*WORK REQUEST*: Below is a set of entries. Reproduce exactly the lines from the one containing "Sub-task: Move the" through the end, both included.

* * * * * * *

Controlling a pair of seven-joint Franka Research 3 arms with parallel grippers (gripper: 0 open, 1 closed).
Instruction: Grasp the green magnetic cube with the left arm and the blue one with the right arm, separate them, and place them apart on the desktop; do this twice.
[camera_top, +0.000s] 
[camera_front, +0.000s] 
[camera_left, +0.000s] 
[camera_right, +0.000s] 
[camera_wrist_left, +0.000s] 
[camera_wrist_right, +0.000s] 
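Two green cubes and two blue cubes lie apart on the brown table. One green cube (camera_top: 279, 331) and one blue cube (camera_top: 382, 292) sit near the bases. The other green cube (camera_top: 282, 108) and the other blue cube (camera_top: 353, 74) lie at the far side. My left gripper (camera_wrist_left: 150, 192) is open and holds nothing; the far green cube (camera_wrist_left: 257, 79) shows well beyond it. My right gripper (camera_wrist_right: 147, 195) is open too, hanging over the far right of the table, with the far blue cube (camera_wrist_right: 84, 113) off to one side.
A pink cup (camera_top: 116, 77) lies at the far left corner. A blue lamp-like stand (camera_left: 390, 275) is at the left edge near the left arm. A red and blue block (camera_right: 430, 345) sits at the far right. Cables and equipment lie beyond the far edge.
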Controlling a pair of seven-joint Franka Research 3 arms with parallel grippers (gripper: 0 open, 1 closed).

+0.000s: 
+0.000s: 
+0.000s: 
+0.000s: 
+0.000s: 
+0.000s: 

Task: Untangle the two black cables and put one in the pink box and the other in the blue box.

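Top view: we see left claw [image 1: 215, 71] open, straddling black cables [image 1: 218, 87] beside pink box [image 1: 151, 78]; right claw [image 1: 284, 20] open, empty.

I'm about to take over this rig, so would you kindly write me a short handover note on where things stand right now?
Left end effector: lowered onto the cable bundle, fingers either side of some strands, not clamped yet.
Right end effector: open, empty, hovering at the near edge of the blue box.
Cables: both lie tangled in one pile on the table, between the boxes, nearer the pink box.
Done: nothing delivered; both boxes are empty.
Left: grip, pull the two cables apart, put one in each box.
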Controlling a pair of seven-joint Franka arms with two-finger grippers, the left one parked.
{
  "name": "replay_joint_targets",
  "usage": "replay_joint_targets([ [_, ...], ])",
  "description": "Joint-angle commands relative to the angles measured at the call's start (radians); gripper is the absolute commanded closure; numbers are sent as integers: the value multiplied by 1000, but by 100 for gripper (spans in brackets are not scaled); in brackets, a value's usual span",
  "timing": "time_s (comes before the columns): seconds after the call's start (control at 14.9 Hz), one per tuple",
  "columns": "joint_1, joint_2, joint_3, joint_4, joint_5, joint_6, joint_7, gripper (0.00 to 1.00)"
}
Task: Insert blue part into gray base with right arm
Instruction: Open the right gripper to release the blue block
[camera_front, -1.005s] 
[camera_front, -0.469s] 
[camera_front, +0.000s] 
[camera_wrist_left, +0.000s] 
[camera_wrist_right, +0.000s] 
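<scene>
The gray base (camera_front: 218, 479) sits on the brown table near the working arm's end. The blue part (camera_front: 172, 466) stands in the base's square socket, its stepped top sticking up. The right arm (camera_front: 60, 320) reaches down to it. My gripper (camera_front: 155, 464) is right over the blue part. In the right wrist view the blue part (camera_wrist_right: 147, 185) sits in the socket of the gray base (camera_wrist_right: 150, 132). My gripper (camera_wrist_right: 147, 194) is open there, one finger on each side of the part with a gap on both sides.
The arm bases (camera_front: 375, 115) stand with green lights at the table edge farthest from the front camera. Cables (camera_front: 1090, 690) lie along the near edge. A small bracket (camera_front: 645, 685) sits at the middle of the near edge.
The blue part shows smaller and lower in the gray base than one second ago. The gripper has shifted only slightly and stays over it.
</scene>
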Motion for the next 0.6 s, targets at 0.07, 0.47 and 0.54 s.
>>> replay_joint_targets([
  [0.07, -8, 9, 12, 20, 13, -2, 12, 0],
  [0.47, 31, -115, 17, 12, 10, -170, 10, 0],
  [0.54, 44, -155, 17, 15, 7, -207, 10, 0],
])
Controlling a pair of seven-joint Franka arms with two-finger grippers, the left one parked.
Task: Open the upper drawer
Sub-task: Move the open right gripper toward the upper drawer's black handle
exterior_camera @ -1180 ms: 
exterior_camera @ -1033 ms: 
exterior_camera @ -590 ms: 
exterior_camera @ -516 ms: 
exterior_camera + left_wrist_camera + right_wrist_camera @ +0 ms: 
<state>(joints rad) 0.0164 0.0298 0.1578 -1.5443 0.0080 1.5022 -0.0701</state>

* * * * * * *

*ANSWER FOR THE TASK*:
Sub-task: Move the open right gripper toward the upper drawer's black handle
exterior_camera @ -1180 ms: 
exterior_camera @ -1033 ms: 
exterior_camera @ -590 ms: 
exterior_camera @ -516 ms: 
exterior_camera + left_wrist_camera + right_wrist_camera @ +0 ms: 
<state>(joints rad) 0.0164 0.0298 0.1578 -1.5443 0.0080 1.5022 -0.0701</state>

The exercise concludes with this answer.